Ahora bien, con todo, ese desenfoque seguía teniendo como objetivo la
transformación de la sociedad y un referente la clase trabajadora. Sin embargo,
en nuestros días la izquierda mayoritaria camina por unos derroteros que
parecen tener como lema el capitalismo tiene los siglos contados.
Por
otra parte, ¿no te parece que ha llegado la hora de revisitar la bondad de las
“vías nacionales al socialismo”? Fue algo que siempre practicó la
socialdemocracia, pero fue Togliatti quien la elevó a los altares de la otra
acera del pensamiento y la práctica.

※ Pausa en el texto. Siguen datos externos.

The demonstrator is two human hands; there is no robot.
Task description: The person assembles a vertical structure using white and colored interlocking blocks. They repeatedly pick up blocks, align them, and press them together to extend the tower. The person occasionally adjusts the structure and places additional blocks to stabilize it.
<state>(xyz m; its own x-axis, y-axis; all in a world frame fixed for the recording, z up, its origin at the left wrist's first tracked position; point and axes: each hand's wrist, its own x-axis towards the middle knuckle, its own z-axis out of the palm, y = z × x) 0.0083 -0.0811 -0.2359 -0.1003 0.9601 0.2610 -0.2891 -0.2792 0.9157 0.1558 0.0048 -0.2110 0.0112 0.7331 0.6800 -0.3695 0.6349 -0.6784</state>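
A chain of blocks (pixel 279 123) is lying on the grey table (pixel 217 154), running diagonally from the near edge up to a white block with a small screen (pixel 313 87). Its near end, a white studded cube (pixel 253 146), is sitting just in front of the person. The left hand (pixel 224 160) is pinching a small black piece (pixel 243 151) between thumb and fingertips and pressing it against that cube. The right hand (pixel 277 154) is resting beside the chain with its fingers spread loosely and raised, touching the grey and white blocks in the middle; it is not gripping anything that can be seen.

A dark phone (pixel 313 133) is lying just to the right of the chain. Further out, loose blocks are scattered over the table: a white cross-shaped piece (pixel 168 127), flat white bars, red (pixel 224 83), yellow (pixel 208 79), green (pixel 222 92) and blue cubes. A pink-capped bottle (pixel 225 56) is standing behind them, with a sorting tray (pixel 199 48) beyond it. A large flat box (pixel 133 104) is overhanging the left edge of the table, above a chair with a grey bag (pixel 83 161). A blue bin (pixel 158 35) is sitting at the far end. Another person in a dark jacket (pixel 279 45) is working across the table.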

Con todo ello nos metimos en una aporía de
mucho calado: el socialismo no era posible en un solo país, pero sin una
alternativa global tampoco era posible el socialismo.
Así
las cosas, el sindicalismo (o, mejor dicho, los sindicalismos) acabaron
contagiados del fervor taylorista-fordista de sus mentores. Una anécdotas Rabaté el famoso secretario general de los metalúrgicos de la Cgt francesa se pasó media
vida despotricando contra el sistema taylorista; cuando se enteró que Lenin lo alabó
por los siglos de los siglos cambió velozmente su punto de vista, y con la
elegante seguridad de quien se siente vicario, en un congreso sindical
argumenta cantinfleando justamente lo contrario. Por otra parte, dices –y dices
bien— que el sindicalismo sigue siendo un sujeto nacional. Lo que es muy cierto,
a pesar de la existencia de organismos que, en pleno paradigma global, siguen
llamándose internacionales, y su
carácter es de meras coordinadoras.
Con
mucho gusto titularemos este capítulo como El
final de las viejas certezas. Que para un servidor significan las relativas
a la "bondad" del taylorismo-fordismo, y –te pregunto-- ¿podemos seguir
sosteniendo la certeza de las vías nacionales? No es necesario que contestes
ahora porque tenemos por delante diecinueve comentarios con el pretexto del
libro de Trentin. Mientras tanto recibe, desde Parapanda, un abrazo con
aquellos antiguos palmoteos en la espalda que, me parece, tampoco se
estilan ya. JLLB
Parapanda,
29 de abril de 2012.
Posdata.
Sabrás que ayer recibí una llamada telefónica. Una voz preguntó
misteriosamente: ¿Es ahí la ciudad del
trabajo?. Resultó que era Jaume Puig, el
Peli. Cenamos juntos, y al final Carmen Ortega, Roser, Jaume y yo gritamos “¡viva
la libertad!”. Efectos del corazón y del verdejo, naturalmente.